Je ne regrette rien

Homeschooling: Little House in the Big Woods

Posted in 100 Things, Book Babble, education, Homeschool, life, new orleans, Parenting by Amy on March 10, 2009

book-bigwoodsI remember when I was in third grade. Somehow, I had convinced my mother – who then had to convince my penny-pinching Irish father – that I wanted needed the complete collection of Little House on the Prairie Books. I grew up in Wisconsin. Every day, after school, I ran home from the bus stop to watch Little House on the Prairie from 4pm – 5pm on channel 9. Ten miles from my home, we had our own little pioneer village. I was at one with Half Pint. My mother purchased the books for me, and boy, was I proud of them! SO proud, in fact, that the very next day I took them to school for show and tell. Unfortunately, on my way to show and on my way to tell, I fell down in a snow bank and the paperback copies of the books were destroyed. I was heartbroken, ashamed, and afraid to tell my mother. I told her, she assured me it was ok, but I didn’t ask for anymore books after that, afraid the same thing would happen again.

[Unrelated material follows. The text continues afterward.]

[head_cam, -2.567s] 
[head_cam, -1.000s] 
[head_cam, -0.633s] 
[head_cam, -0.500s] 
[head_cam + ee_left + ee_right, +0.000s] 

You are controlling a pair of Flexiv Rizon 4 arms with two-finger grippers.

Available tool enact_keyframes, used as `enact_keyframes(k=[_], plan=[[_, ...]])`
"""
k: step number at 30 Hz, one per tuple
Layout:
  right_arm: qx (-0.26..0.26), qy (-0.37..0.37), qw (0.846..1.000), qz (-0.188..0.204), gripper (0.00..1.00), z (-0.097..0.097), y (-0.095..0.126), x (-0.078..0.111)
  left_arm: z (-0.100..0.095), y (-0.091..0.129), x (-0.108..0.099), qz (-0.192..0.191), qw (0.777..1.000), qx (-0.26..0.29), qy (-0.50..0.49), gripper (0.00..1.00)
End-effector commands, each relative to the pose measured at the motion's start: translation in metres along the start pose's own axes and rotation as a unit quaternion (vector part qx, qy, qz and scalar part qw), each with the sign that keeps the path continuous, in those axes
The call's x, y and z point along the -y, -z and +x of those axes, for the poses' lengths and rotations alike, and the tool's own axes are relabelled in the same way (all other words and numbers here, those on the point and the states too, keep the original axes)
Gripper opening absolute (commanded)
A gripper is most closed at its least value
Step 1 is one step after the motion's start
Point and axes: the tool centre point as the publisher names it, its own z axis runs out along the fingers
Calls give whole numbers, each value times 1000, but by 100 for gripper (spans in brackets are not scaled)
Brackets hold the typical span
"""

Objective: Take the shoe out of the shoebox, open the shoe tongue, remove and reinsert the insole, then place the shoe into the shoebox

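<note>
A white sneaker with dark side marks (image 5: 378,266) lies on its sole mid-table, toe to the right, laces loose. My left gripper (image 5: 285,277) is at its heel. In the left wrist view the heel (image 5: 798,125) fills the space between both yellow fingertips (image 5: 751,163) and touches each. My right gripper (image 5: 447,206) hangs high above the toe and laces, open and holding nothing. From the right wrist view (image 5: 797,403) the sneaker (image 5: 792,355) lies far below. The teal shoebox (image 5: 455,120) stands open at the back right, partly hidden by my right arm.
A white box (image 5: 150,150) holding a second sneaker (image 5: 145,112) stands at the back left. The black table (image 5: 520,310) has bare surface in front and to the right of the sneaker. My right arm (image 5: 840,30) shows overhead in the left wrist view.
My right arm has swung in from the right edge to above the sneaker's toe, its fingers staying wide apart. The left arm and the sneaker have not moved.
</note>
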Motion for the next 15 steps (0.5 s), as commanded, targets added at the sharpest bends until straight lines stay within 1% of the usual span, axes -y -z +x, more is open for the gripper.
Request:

Now that my daughter is eight, I am forcing introducing her to Half Pint, Mary, and Baby Carrie. Reading the Little House series is apart of the curriculum that I have created for her. I think it teaches her a lot of important things, as well as teaching her about the area that her Mama comes from.  This has an added appeal to her, as I she received the first season of the television show on DVD as a Christmas gift and we do have a lot of fun snuggling up with one another in my room and watching it while my husband productively spends his time playing Resident Evil or some other zombie killing game in the living room.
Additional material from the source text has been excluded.